State Farm Mut. Auto. Ins. Co., 538 U.S. at 425.
Id.
Plaintiffs argue that the $75 million punitive damage award should not be disturbed because it achieves the purpose of punitive damages—to punish and deter. Plaintiffs contend that the large size, alone, is not enough to prove prejudice and passion in the jury's award determination, especially when considering Boston Scientific's net worth.
Discussion
The Court instructed the jury on personal injury damages. The jury was told:
If you find your verdict for Mrs. Barba, then in determining the damages to which she is entitled, you shall consider any of the following which you believe by a preponderance of the evidence was caused by the negligence of Boston Scientific Corporation:
(1) compensation for pain and suffering that Deborah Barba has suffered to date;
(2) compensation for pain and suffering that it is reasonably probable that Deborah Barba will suffer in the future;
(3) compensation for permanent impairment; and
(4) compensation for reasonable and necessary medical expenses incurred to date.

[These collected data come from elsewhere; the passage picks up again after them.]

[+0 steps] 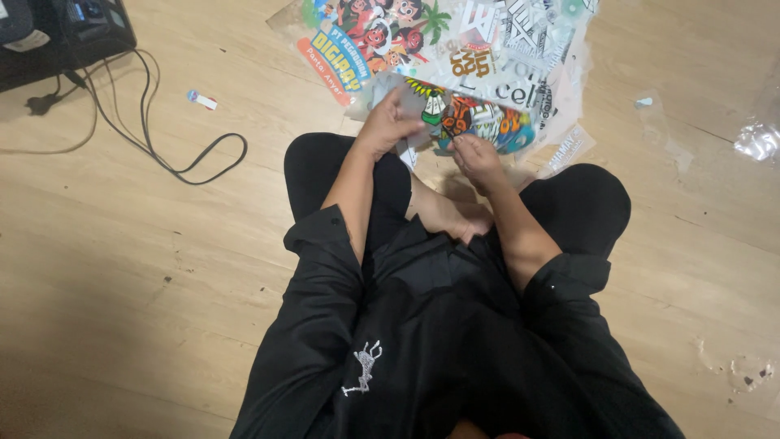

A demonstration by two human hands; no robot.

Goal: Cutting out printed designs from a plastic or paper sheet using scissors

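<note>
Left hand [388, 123] lies with fingers curled over the near edge of a clear printed sheet [475, 114], gripping it where a colourful round design shows; its fingertips are hidden under its own knuckles, so how tightly it pinches is hard to judge. Right hand [476, 157] pinches a small part of the same sheet between thumb and fingers, though what exactly it has hold of is too small to tell. That sheet rests on the wooden floor [122, 244] just past the crossed legs, overlapping other printed sheets [382, 36] cut off by the top edge. A black cable [175, 158] trails from a dark device [61, 32], itself cropped at the corner.
</note>
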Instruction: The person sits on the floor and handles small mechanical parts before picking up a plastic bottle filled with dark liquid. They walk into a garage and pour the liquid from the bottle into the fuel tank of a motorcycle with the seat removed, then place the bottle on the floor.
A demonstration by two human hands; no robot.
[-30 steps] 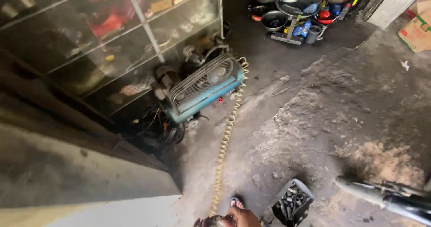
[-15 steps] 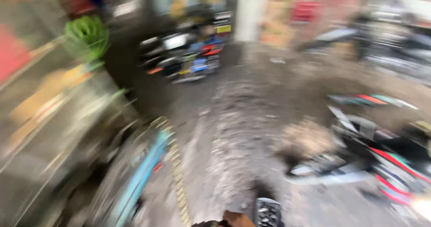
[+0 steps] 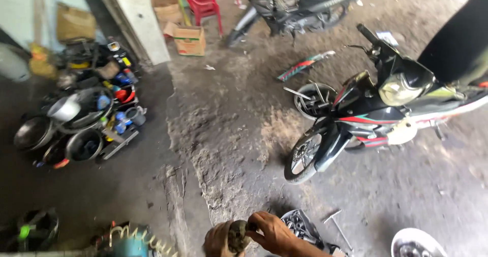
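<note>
At the bottom edge of the head view my left hand (image 3: 217,240) and my right hand (image 3: 274,232) meet around a small dark, grimy round part (image 3: 237,235). The left hand cups it from below and the right hand's fingers close over its top. A dark tray of metal tools (image 3: 300,224) lies on the floor just right of my hands. A black and red motorcycle (image 3: 378,104) stands further right, its front wheel (image 3: 303,158) pointing toward me.
Bowls, pans and bottles (image 3: 84,119) are piled at the left. A second motorcycle (image 3: 295,3), a red plastic chair (image 3: 202,3) and a cardboard box (image 3: 189,39) stand at the back. A coiled yellow hose (image 3: 142,236) lies lower left. A T-handle wrench (image 3: 338,226) rests on the concrete floor.
The view swung right, away from the glass cabinet and blue compressor, to the motorcycles. Both my hands have come into view, closed around the small round part.
</note>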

In evaluating pain and suffering, you may consider its mental as well as its physical consequences. You may consider such things as discomfort, anxiety, grief, or other mental or emotional distress that may accompany any depravation of usual pleasurable activities and enjoyments.
In evaluating impairment or disability, you may consider all the activities that Deborah Barba used to engage in, including those activities for work and pleasure, and you may consider to what extent these activities have be impaired because of the injuries and to what extent they will continue to be impaired for the rest of her life expectancy. [It has been agreed that a person of Deborah A. Barba's age and sex would have a life expectancy of 33.6 years.]

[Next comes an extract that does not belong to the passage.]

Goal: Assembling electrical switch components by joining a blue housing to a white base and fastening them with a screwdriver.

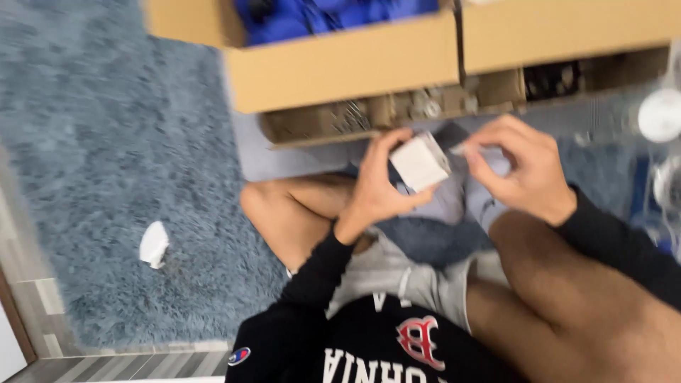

The law does not prescribe any definite standard by which to compensate an injured person for pain and suffering or impairment, nor does it require that any witness should have expressed an opinion about the amount of damages that would compensate for such injury. Your award should be just and reasonable in light of the evidence and reasonably sufficient to compensate Deborah Barba fully and adequately.

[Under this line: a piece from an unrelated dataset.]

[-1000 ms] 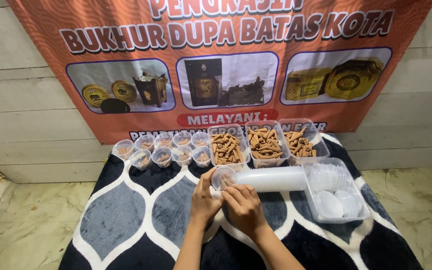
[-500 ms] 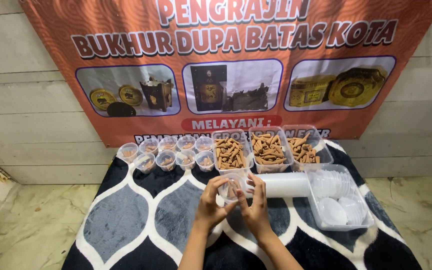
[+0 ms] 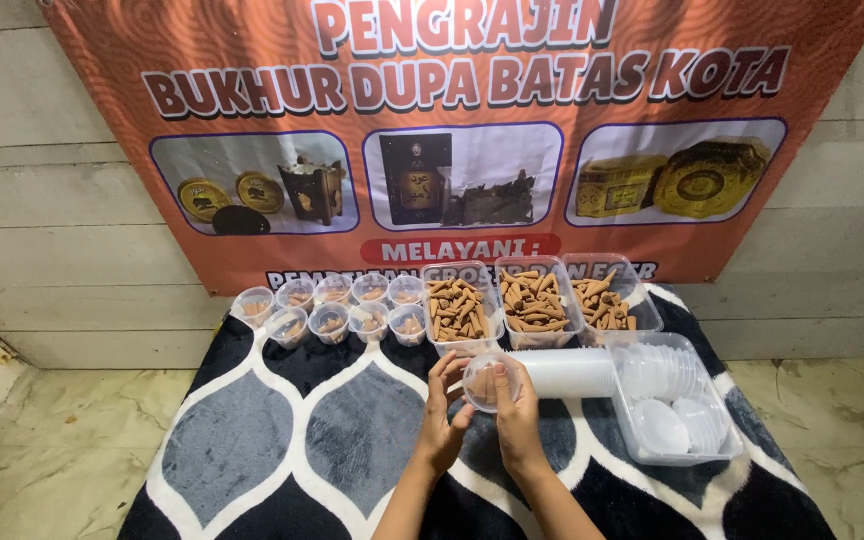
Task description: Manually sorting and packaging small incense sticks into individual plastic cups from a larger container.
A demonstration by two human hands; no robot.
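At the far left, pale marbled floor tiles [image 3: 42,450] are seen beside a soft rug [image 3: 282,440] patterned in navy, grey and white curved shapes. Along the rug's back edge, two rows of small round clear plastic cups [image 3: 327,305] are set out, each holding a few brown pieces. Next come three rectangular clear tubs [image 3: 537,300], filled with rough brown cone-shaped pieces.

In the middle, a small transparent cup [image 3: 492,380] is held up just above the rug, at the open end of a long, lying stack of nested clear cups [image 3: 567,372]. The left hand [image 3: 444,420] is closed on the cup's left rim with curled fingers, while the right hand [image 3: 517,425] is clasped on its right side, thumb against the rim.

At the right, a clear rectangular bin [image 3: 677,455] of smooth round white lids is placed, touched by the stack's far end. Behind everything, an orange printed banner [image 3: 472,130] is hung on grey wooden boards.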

The Court also instructed the jury on punitive damages:
If you decide to award compensatory damages to Deborah Barba, you must determine whether Boston Scientific Corporation is also liable to Deborah Barba for punitive damages.
Punitive damages are different from compensatory damages. Compensatory damages are awarded to compensate the plaintiff for
the injury suffered. Punitive damages, on the other hand, are awarded in addition to compensatory damages.
You may award punitive damages to punish a party for outrageous conduct and to deter a party, and others like it from engaging in similar conduct in the future. To award punitive damages, you must find by a preponderance of the evidence that Boston Scientific Corporation acted intentionally or recklessly. Punitive damages cannot be awarded for mere inadvertence, mistake, errors of judgment and the like, which constitute ordinary negligence.
Intentional conduct means it was the person's conscious object to engage in conduct of that nature. Reckless conduct is a conscious indifference that amounts to an "I don't care" attitude. Reckless conduct occurs when a person, with no intent to cause harm, performs an act so unreasonable and dangerous that it knows or should know that the there is an imminent likelihood of harm that can result. Each requires that the defendant foresee that its conduct threatens a particular harm to another.
The law provides no fixed standards for the amount of punitive damages. In determining an award of punitive damages, you may consider the nature of Boston Scientific Corporation's conduct and the degree to which the conduct was reprehensible.
After the jury was charged and began deliberations, the Court received the following question from the jury: "Jury verdict form. Does Question 5 include punitive damages? Guidance needed in rewarding damages." Question 5 of the Special Verdict Form reads: "If you found that Boston Scientific's conduct was a proximate cause of Mrs. Barba's harm in 1(D), 2(B), 3(C) or 4(B) above, what amount of damages do you award Deborah Barba?"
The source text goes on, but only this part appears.